What if the same player objected to an allowed option? Someone who won't adventure with an assassin or necromancer or warlock? Does the offending player have to lose his character because the other players fun is ruined?
I have had a couple of cases where I've ended up having to step in, or been involved in as a player, around player choices impacting other players. Real examples include:
Player creating a glas cannon type striker in 4e, but then always charging up into Frontline trying to tank attacks, which with his build led to frequently going unconscious and needing to soak up a lot of healing, while getting in way of defenders being able to do what they want to do, causing a lot of aggravation amongst the players.
Someone having a character impacted by lyncanthropy, having fun working through implications of that, until another players character dies and they decide their next character must be a lyncanthrope hunting character, and ended up with one character hunting the other until one left the party. Second player had lots of fun, but first was upset.
A player built a Druid that was very pro animal life (to point that let a displacer beast go as did poorly enough on identification to believe it was a natural beast). Went fine in party, until another player decided to bring in a character that wanted to kill any animals encountered, and first player ended up retiring character as was no longer enjoying it.

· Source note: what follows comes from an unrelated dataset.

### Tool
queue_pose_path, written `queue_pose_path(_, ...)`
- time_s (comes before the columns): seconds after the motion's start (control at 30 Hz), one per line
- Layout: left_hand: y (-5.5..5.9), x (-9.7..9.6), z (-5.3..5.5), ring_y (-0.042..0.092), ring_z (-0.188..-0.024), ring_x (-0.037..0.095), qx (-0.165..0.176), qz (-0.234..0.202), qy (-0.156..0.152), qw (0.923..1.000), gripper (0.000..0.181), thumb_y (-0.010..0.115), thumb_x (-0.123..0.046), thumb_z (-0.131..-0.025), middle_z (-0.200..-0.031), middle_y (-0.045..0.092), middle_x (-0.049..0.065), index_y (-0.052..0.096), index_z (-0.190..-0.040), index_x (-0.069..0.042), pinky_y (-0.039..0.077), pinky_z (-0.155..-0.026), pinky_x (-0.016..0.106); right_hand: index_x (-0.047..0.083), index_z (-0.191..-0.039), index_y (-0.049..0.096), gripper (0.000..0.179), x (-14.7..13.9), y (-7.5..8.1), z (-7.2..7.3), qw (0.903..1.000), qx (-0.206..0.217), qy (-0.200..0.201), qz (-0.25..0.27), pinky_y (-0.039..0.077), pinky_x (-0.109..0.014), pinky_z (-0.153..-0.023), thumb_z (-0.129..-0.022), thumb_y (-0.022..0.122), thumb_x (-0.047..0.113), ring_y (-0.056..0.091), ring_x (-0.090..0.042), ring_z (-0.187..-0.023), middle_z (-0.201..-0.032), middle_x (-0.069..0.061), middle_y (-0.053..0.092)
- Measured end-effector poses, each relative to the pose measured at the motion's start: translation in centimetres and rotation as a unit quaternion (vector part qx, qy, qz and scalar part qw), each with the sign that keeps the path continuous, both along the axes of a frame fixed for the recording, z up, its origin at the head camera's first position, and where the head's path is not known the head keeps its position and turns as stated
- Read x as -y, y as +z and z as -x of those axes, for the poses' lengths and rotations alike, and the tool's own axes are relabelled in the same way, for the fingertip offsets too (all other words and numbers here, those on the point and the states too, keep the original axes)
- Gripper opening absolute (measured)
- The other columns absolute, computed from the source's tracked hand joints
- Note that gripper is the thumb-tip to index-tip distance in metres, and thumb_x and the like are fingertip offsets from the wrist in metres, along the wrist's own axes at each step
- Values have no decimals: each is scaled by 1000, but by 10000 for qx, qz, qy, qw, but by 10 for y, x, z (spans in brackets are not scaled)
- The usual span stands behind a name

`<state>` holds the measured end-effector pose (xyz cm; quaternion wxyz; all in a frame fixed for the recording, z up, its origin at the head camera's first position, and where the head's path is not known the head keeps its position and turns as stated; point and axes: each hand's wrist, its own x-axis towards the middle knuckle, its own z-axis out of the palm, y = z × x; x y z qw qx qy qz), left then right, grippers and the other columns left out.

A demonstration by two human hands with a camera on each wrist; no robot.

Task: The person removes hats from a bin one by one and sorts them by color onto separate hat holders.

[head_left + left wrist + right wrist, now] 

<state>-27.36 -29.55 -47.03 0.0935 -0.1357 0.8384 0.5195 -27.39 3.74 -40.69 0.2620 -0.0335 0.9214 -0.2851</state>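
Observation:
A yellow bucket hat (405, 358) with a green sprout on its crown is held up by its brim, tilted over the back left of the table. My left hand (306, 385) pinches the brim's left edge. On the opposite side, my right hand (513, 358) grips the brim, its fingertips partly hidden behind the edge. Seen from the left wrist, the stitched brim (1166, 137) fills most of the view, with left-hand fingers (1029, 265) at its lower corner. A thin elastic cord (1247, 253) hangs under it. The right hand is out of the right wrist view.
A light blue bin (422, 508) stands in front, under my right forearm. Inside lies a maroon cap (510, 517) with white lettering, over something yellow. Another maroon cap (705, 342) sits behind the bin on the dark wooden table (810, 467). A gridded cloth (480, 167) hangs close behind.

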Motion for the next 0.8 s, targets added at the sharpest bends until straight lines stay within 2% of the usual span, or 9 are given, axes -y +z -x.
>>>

EDIT - as an addendum, two of the above players are still in group, just the group works better at character creation at any time (not just session zero) to ensure that they are considering what other players already have in play. Player who built the striker no longer is, as was one example of many where seemed to really want to go for bad builds (low intelligence wizards, berserker barbarian who frequently ended up attacking the party) that detracted from the enjoyment of other players, even if DM had no problem. Noting this was in 3e and 4e days, with the ever escalating d20 modifiers where you could build very unbalanced characters. I think 5e would have mitigated a chunk of this with bounded accuracy and easier general healing, but came too late.